Takedown defense starts well before the shot. It starts with posture, positioning, and grip fighting.
Let me say that again - Takedown defense starts well before the shot. It starts with posture, positioning, and grip fighting.
|A little extreme on the posture guys.|
You might notice Judo guys taking a fairly high stance compared to the description above. This is because the current competition Judo rule set encourages "throws" and essentially gives no points to "wrestling" single and double leg takedowns (although they are traditional techniques - Kata Garuma anyone?). So, they don't need to defend the legs the same way. As a BJJ competitor you still need to know how to defend throws (also mainly with your hips) but you will see a lot more attacks on your legs.
|I like the stance on the right.|
Everybody focuses on the collar grip but the collar is more defensive (it allows you to keep your opponent away from you). You want the sleeve. Most throws use the sleeve grip to initiate execution of the throw, but even more important I want control of his power hand.

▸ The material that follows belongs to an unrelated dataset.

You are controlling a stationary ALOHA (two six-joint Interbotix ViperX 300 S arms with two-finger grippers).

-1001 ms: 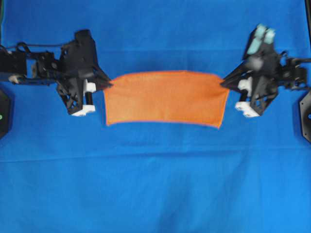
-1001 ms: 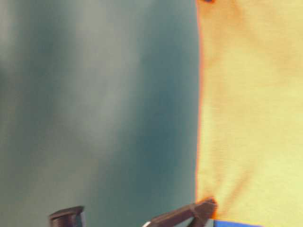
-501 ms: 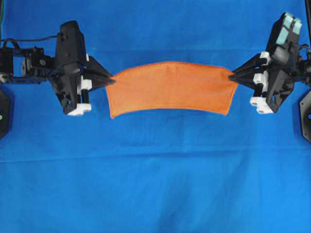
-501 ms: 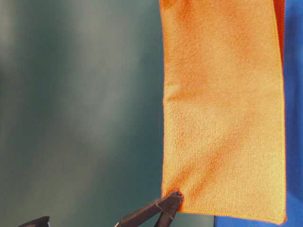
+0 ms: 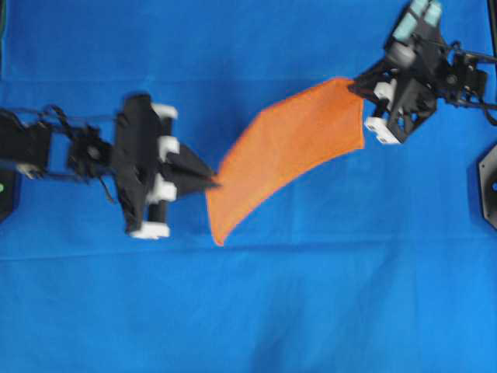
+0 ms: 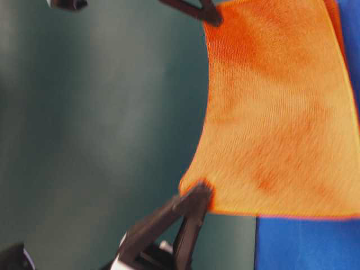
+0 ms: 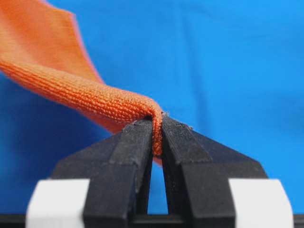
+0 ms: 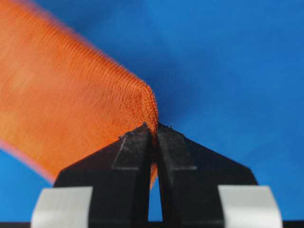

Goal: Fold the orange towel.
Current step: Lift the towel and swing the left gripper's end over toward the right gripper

You can grab his same side sleeve directly, cross grip it and deliver it to your same side hand, or wait for him to reach and intercept it. (and there are a ton of setups that are too detailed to include here)
If your opponent gets a grip first, don't panic, work on breaking the grip. Once you break his grip make sure you keep control of that hand/sleeve and secure your own grip on that arm.
To break a collar grip, grab his gripping sleeve with your same side hand at the wrist rotate your palm down and pull down to take out the slack - your other hand comes across and aggressively pops/pushes his hand off the collar at the base of his palm/wrist while your same side hand pops/pulls his sleeve at about a 45 degree angle from your body. You don't have to yank your body and shoulder way back - this takes you out of stance and leaves you vulnerable.
To break a sleeve grip, point your thumb toward your chest/head and raise your elbow toward your opponents face (this takes the slack out) and then explosively pull your elbow back down and past your hip. Again, you don't have to pull that side of your body way back - keep your stance and a balanced posture.